The General Assembly approved a measure June 3 making several technical changes to the gun control statute enacted this April in response to last December’s fatal shooting at a Newtown elementary school.
While they enacted a statute two months ago that imposes numerous new restrictions on firearm purchases, tightens school security and expands insurance coverage for mental health, lawmakers have since discovered numerous problems with that measure.
The House and Senate adopted a series of technical changes Monday with broad bipartisan support.
Allow people who purchased assault weapons on large-capacity magazines on April 4 – the day the governor signed the gun control measure – to register and lawfully possess them.
Allow sworn and duly certified state and local police officers, properly certified constables, and certain officers and inspectors at the Department of Motor Vehicles, the Department of Energy and Environmental Protection, and the Chief State’s Attorney’s Office to purchase assault weapons and large-capacity magazines. They must have written authorization from their respective departments to do so and must register the weapons and magazines within 90 days when they separate from active service.

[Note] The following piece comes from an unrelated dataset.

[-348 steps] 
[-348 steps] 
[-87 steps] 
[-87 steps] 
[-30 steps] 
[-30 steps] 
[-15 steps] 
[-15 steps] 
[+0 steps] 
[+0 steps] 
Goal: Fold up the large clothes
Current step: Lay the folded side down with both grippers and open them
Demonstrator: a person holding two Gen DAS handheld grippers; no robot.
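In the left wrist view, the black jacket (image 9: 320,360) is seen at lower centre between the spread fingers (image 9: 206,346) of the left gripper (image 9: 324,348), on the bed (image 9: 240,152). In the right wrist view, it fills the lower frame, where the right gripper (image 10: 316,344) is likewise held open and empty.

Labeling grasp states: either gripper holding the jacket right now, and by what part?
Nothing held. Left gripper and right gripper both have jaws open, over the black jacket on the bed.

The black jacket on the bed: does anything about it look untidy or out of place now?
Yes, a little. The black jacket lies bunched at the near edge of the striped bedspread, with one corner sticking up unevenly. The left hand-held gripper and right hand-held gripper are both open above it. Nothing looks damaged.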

Exempt the law enforcement officers listed from new long gun and ammunition certificate requirements.
Allow federally licensed collectors to buy certain firearms that fall into the category of banned weapons but are more than 50 years old.

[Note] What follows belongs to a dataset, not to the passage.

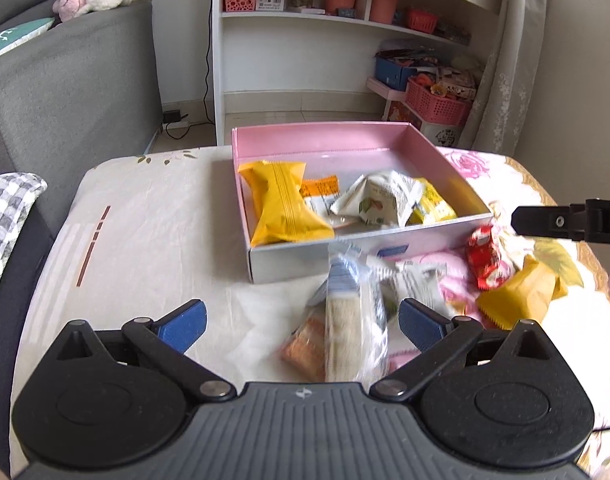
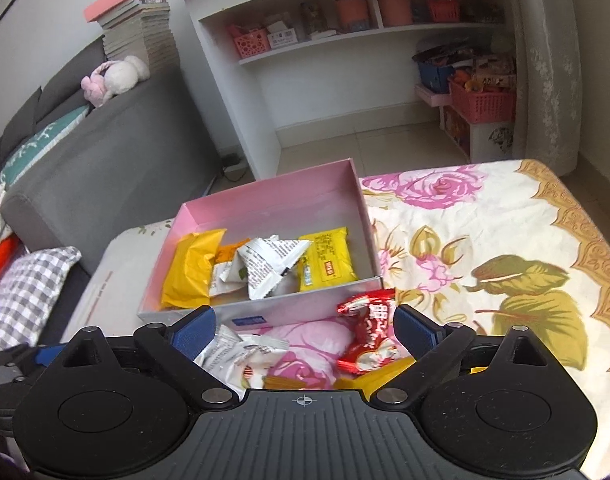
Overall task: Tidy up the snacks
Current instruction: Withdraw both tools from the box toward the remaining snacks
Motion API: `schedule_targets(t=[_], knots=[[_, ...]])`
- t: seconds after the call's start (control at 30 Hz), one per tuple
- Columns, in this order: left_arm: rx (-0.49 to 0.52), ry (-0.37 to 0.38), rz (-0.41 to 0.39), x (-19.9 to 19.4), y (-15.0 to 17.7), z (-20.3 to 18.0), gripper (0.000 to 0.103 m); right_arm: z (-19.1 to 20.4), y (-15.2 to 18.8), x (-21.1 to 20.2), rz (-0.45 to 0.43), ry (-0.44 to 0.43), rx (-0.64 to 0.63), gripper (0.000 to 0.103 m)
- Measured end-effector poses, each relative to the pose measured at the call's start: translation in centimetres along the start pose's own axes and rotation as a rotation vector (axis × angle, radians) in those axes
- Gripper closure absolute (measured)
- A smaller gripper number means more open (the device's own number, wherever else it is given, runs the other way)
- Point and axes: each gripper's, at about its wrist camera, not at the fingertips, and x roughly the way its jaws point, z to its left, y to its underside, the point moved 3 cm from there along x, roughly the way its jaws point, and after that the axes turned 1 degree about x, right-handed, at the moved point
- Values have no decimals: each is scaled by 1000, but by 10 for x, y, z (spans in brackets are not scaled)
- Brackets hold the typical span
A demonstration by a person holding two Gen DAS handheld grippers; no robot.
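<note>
Left gripper [image 1: 303, 326] open, jaws spread wide, pads clear of the cracker packet [image 1: 343, 320] lying low centre. Right gripper [image 2: 305, 330] open, empty; red candy wrapper [image 2: 367, 336] on the cloth between its pads, untouched. Pink box [image 1: 325, 140] mid-frame holds yellow and white packets.

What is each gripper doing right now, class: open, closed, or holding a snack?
Left gripper: open, holding nothing; a clear cracker packet lies between its fingers.
Right gripper: open, holding nothing; a red wrapper lies between its fingers.
</note>
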Motion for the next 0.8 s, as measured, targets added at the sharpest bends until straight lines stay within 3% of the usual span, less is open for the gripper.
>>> schedule_targets(t=[0.17, 0.33, 0.6, 0.8], knots=[[-11, 9, 24, -1, 18, 13, 0, -15, 16, 1, 41, -9, -5, 3], [1, 24, 74, 0, 33, 19, 1, -36, 31, 14, 121, 61, 30, 3], [80, 118, 201, -1, 49, 15, 3, -49, 33, 30, 156, 116, 113, 3], [126, 140, 290, 3, 59, 14, 17, -50, 36, 52, 206, 179, 145, 3]])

Allow federally licensed firearms manufacturers to possess large-capacity magazines for their weapons without declaring their possession.
Allow individuals who legally possess assault weapons to bequeath them to underage beneficiaries, provided the weapons are kept in trust until the recipients reaches age 21.
And clarify that semi-automated rifles that were defined as assault weapons prior to enactment of the April statute continue to be defined as assault weapons.
The bill passed unanimously Monday in the Senate and 131-15 in the House.
Malloy, whose office helped negotiate the technical changes, is expected to sign the bill.